▸ **WHAT YOU NEED TO DO**: Print the data exactly. Pictures stay out.

┌──

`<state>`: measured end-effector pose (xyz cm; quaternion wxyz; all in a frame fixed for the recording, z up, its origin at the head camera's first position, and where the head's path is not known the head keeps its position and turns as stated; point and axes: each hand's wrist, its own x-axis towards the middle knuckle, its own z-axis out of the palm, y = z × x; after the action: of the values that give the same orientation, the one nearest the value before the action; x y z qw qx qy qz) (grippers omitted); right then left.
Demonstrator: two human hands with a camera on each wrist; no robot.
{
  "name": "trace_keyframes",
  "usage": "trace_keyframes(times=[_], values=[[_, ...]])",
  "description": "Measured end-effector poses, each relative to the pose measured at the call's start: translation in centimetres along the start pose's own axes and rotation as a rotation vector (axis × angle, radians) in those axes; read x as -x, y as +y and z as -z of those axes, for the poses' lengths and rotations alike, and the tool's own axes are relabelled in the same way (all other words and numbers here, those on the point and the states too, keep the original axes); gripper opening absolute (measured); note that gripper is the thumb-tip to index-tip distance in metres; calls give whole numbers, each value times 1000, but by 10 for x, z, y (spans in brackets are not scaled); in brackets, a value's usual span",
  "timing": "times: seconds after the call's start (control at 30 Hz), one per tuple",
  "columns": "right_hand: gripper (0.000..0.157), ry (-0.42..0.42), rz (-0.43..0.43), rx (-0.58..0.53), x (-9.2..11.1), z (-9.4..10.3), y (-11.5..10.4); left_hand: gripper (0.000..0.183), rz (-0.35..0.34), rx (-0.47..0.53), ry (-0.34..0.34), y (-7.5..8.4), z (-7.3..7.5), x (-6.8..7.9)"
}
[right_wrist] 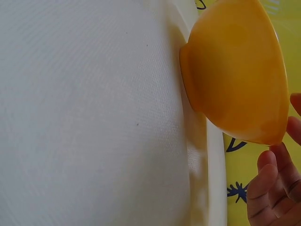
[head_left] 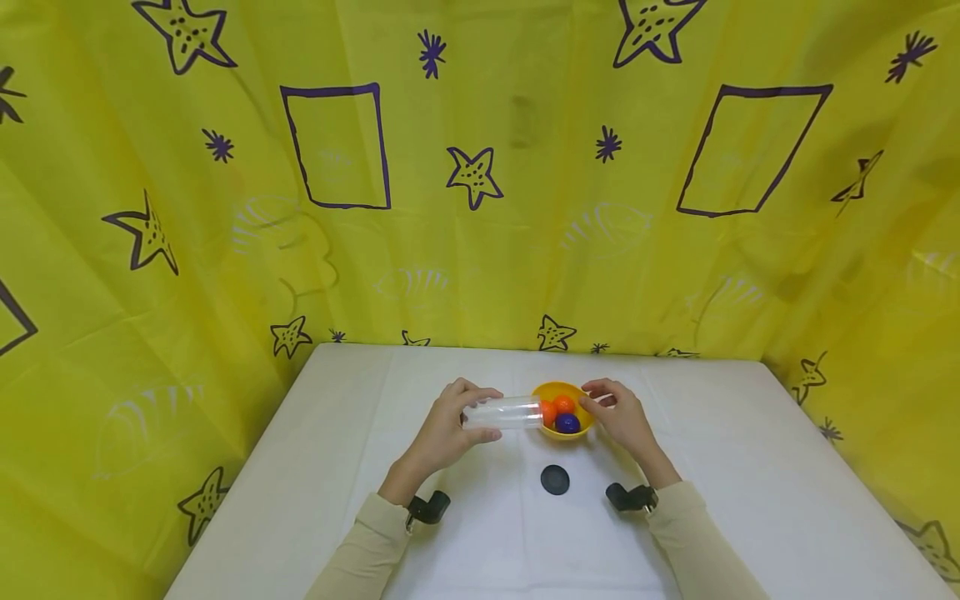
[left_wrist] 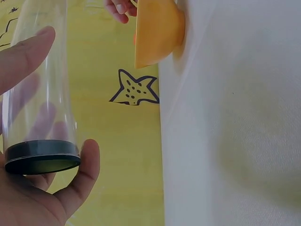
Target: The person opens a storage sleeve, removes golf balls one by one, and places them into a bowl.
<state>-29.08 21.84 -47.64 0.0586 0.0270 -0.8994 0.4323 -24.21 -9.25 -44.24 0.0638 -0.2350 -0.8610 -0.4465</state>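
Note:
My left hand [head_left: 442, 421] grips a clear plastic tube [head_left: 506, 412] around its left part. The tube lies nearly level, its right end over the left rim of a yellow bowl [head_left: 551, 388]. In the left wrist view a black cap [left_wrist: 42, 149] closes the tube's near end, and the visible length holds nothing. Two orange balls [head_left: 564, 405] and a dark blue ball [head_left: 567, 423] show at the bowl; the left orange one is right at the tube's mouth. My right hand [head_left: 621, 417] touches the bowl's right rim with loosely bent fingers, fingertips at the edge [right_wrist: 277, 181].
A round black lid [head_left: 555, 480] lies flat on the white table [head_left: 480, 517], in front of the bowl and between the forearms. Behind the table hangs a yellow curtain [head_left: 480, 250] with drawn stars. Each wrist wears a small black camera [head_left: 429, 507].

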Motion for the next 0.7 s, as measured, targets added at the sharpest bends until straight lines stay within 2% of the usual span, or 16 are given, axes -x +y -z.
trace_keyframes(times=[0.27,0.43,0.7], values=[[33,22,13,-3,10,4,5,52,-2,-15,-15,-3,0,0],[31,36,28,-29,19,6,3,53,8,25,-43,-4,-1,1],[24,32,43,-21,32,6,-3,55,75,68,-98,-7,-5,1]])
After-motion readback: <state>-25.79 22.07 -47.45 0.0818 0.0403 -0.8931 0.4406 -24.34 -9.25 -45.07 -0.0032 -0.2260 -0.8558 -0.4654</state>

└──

▸ **EXPECTED ANSWER**:
`<state>`: measured end-effector pose (xyz cm; quaternion wxyz; all in a frame fixed for the recording, z up, its origin at the head camera's first position, and where the head's path is not known the head keeps its position and turns as stated; point and axes: each hand's wrist, its own x-axis towards the middle knuckle, its own z-axis out of the palm, y = z × x; after the action: of the values that give the same orientation, the one nearest the value before the action; x y z qw qx qy qz) (grippers omitted); right then left.
Demonstrator: two human hands with a camera on each wrist; no robot.
{
  "name": "trace_keyframes",
  "usage": "trace_keyframes(times=[_], values=[[_, ...]])",
  "description": "Measured end-effector poses, each relative to the pose measured at the call's start: translation in centimetres along the start pose's own axes and rotation as a rotation vector (axis × angle, radians) in those axes; read x as -x, y as +y and z as -z of those axes, for the poses' lengths and rotations alike, and the tool's own axes are relabelled in the same way (all other words and numbers here, those on the point and the states too, keep the original axes); gripper opening absolute (measured); note that gripper is the thumb-tip to index-tip distance in metres; calls give whole numbers, each value times 1000, but by 10 for x, z, y (spans in brackets are not scaled); in brackets, a value's usual span",
  "timing": "times: seconds after the call's start (control at 30 Hz), one per tuple",
  "columns": "right_hand: gripper (0.000..0.157), ry (-0.42..0.42), rz (-0.43..0.43), rx (-0.58..0.53), x (-9.2..11.1), z (-9.4..10.3), y (-11.5..10.4); left_hand: gripper (0.000..0.183), rz (-0.35..0.34), rx (-0.47..0.53), ry (-0.34..0.34), y (-7.5..8.4), z (-7.3..7.5), x (-6.8..7.9)"
}
[right_wrist] 
[head_left] 
[left_wrist] 
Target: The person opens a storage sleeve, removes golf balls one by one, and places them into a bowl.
<state>-29.08 21.84 -47.64 0.0586 0.0270 -0.8994 0.4323 -24.21 -9.25 -44.24 0.0638 -0.2350 -0.8610 -0.4465</state>
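Note:
My left hand [head_left: 442, 421] grips a clear plastic tube [head_left: 506, 412] around its left part. The tube lies nearly level, its right end over the left rim of a yellow bowl [head_left: 551, 388]. In the left wrist view a black cap [left_wrist: 42, 149] closes the tube's near end, and the visible length holds nothing. Two orange balls [head_left: 564, 405] and a dark blue ball [head_left: 567, 423] show at the bowl; the left orange one is right at the tube's mouth. My right hand [head_left: 621, 417] touches the bowl's right rim with loosely bent fingers, fingertips at the edge [right_wrist: 277, 181].
A round black lid [head_left: 555, 480] lies flat on the white table [head_left: 480, 517], in front of the bowl and between the forearms. Behind the table hangs a yellow curtain [head_left: 480, 250] with drawn stars. Each wrist wears a small black camera [head_left: 429, 507].
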
Motion for the next 0.7 s, as measured, targets added at the sharpest bends until straight lines stay within 2% of the usual span, or 16 are given, axes -x +y -z.
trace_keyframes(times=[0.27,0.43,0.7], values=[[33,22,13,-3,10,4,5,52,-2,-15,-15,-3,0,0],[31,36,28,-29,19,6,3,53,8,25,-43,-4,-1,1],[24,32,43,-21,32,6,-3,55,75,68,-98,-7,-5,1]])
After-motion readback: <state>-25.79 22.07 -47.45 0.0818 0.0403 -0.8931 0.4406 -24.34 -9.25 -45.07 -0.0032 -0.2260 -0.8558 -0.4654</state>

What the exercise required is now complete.